My slogan in 2017 was ‘a dollar a bottle’. After volunteering my time chairing 97 meetings to lead research, pilot schemes and consultation among participants on Drink Without Waste we learned that we need to start conservatively, as close as possible to the actual value of the plastic bottle. Here is why.
We have highly efficient recycling networks for paper and metal. Consumers, domestic helpers, building managers and cleaners, waste collectors and street cleaning companies, all have people, bins and trucks to keep these separate. Can we motivate them to also handle plastics?
Yes, we can. We have started with plastic bottles, a highly recognisable fraction of our waste which makes up 5 percent of Hong Kong’s plastic waste. With a pilot scheme we are offering 5 cents to cleaners for returning plastic bottles and 3 cents to recyclers for the logistics.

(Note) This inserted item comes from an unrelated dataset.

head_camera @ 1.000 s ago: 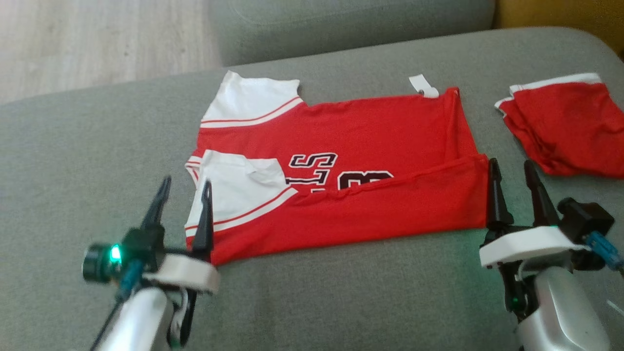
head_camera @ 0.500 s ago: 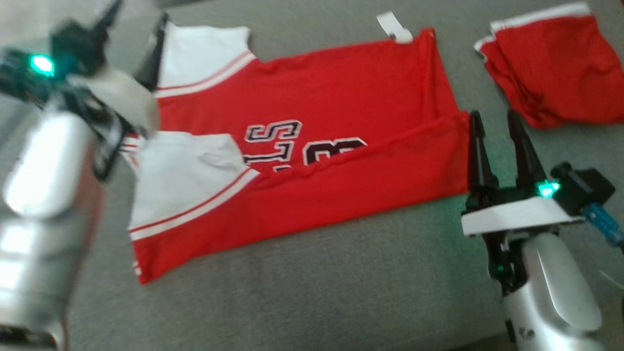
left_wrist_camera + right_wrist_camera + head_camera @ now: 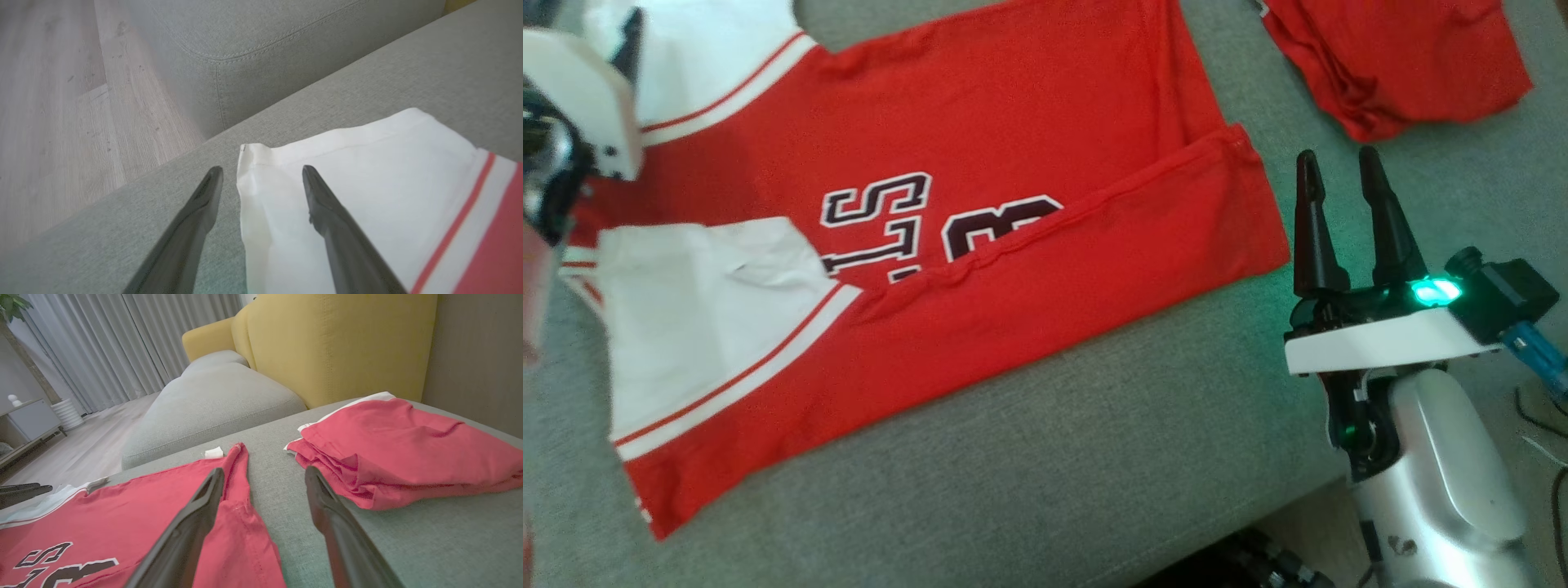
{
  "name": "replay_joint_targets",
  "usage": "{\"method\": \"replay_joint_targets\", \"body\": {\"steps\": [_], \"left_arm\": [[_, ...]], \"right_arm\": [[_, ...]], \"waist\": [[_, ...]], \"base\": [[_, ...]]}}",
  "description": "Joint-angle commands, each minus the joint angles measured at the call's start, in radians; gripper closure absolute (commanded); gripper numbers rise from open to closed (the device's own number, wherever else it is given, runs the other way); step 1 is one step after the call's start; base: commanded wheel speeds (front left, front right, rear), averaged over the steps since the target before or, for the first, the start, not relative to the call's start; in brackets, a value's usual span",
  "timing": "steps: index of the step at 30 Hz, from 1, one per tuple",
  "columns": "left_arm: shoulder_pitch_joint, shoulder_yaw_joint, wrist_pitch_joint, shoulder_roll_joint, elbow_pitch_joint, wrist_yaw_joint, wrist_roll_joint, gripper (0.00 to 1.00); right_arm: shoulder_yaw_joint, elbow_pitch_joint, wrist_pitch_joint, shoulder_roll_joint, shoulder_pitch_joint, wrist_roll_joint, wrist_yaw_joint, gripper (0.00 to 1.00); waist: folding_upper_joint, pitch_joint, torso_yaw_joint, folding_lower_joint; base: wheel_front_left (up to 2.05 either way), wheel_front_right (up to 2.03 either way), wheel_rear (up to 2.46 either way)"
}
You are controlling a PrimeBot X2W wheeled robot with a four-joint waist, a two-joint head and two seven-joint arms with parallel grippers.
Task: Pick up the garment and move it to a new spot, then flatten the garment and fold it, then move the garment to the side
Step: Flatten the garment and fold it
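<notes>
The garment (image 3: 1013,139), a red jersey with white sleeves and dark lettering, lies flat on the grey cushion (image 3: 1054,457), its near long edge folded over. In the left wrist view my left gripper (image 3: 262,169) is open low over the far white sleeve (image 3: 367,183), and the sleeve's corner lies between the fingers. Its white wrist block (image 3: 580,82) is at the head view's upper left. My right gripper (image 3: 1335,163) is open and empty just right of the garment's right hem. In the right wrist view that gripper (image 3: 264,470) straddles the hem of the garment (image 3: 122,506).
A second red cloth (image 3: 1388,57) lies bunched on the cushion to the right, close to my right gripper. Beyond it stand a yellow armchair (image 3: 335,347) and another grey cushion (image 3: 216,396). Wooden floor (image 3: 49,102) lies past the cushion's left edge. Cables (image 3: 1543,408) hang at the lower right.
The head camera has tipped, sliding the whole picture up and left. My left arm has gone from the near white sleeve to the far one. The right gripper stays by the hem.
</notes>
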Motion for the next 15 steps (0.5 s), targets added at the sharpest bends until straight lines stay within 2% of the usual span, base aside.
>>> {"method": "replay_joint_targets", "body": {"steps": [1,9,15], "left_arm": [[-0.064,0.022,0.001,0.063,-0.003,0.002,-0.009,0.0],[-0.116,0.015,0.011,0.088,0.088,0.002,-0.038,0.0],[-0.141,-0.005,0.029,0.082,0.122,0.002,-0.049,0.0]], "right_arm": [[0.013,-0.039,-0.01,-0.002,-0.017,0.011,-0.001,0.0],[0.002,-0.057,-0.01,-0.002,-0.022,0.008,-0.001,0.0],[-0.006,-0.063,-0.01,-0.002,-0.02,0.012,-0.001,0.0]], "waist": [[0.0,0.028,-0.027,-0.0001],[0.0,0.064,-0.056,-0.0001],[0.0,0.078,-0.057,-0.0001]], "base": [[0.0,0.0,0.0],[0.0,0.0,0.0],[0.0,0.0,0.0]]}}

In a few months the scheme has grown to 100 tons of plastic recovered. We see a restart of plastic collection, sorting and recycling in the target areas. The scheme is convincing property owners and managers (including Government departments) to facilitate the bins and sorting space required. It gives us confidence that with modest incentives we can grow a network to recover 70 percent of used plastic bottles and expand it to handle all plastics in the future.
That is less than the cost of schemes proposed by others. To collect bottles and pay out 50 cents or a dollar we would need 4,500 ‘reverse vending machines’ to make sure money is not paid twice. The cost of the machines, maintenance and manpower could add another dollar to the cost of a drink, so two dollars including the deposit. Relying solely on RVMs cannot be the way forward.

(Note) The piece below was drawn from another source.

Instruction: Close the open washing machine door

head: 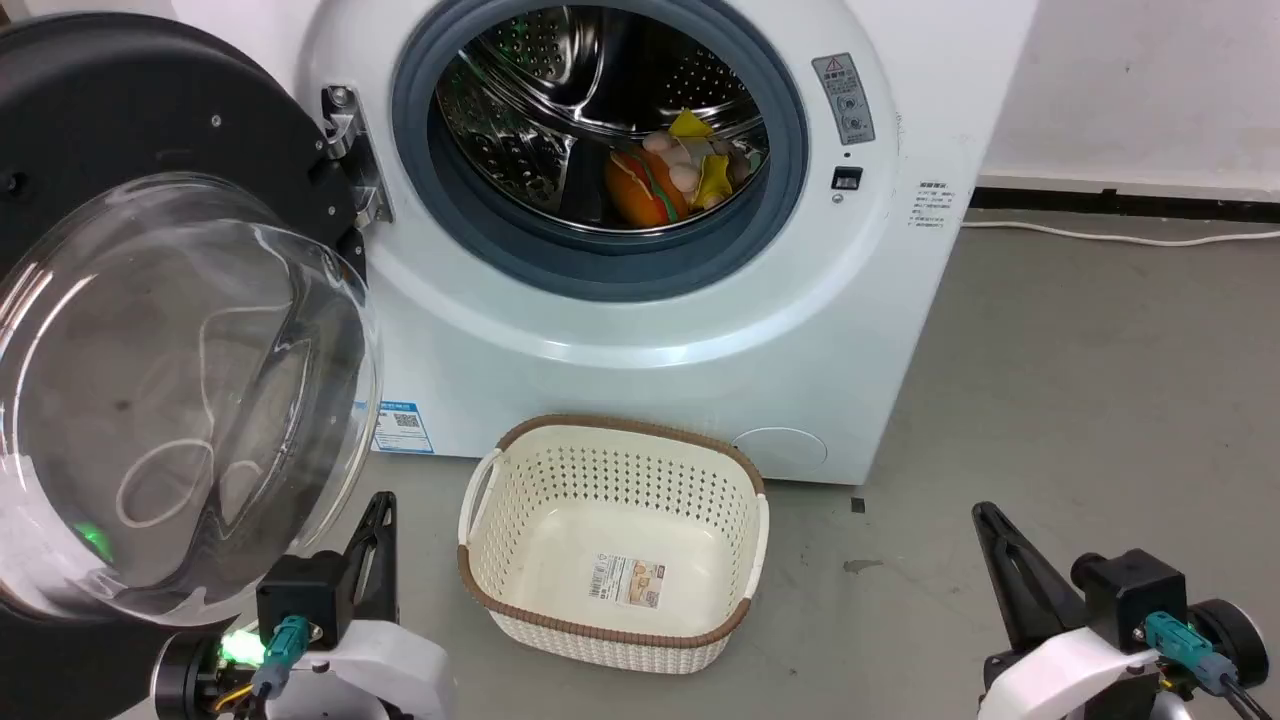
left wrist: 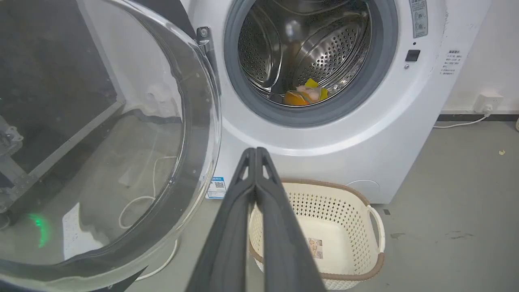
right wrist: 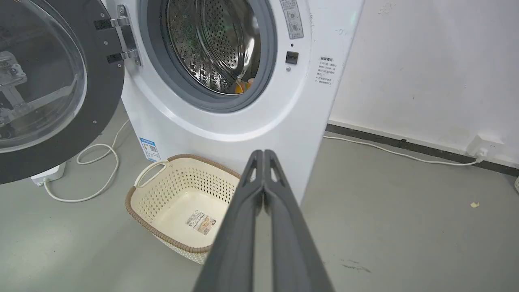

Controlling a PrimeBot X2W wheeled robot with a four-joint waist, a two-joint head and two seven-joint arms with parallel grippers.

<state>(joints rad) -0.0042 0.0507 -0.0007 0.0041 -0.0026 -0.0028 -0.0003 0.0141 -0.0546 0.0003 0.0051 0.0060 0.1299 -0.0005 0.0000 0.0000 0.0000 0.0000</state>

Expensive automation to protect against fraud can’t easily be expanded to handle other plastics, nor does Hong Kong have the space to replicate collection systems for different waste streams.
High deposits benefit manufacturers of reverse vending machines. As long as deposits apply equally for all, the drink manufacturers will see little impact on their sales. However, as the consumer ultimately pays the cost, high deposits make it effectively a ‘consumer responsibility scheme’.
I propose we legislate a true ‘Producer Responsibility Scheme’ mandating the percentage of used beverage containers to be collected for drink manufacturers and importers to avoid waste charges. This will motivate them to incentivise Hong Kong’s property managers, cleaning companies and recyclers to create systems for the return, collection, sorting and recycling of plastic drink packaging and other plastics.


Paul Zimmerman is CEO of Designing Hong Kong and Vice-Chairman of the Southern District Council. He has been acting as Chairman of the Single-Use Beverage Packaging Working Group and their ‘Drink Without Waste’ initiative since 2017.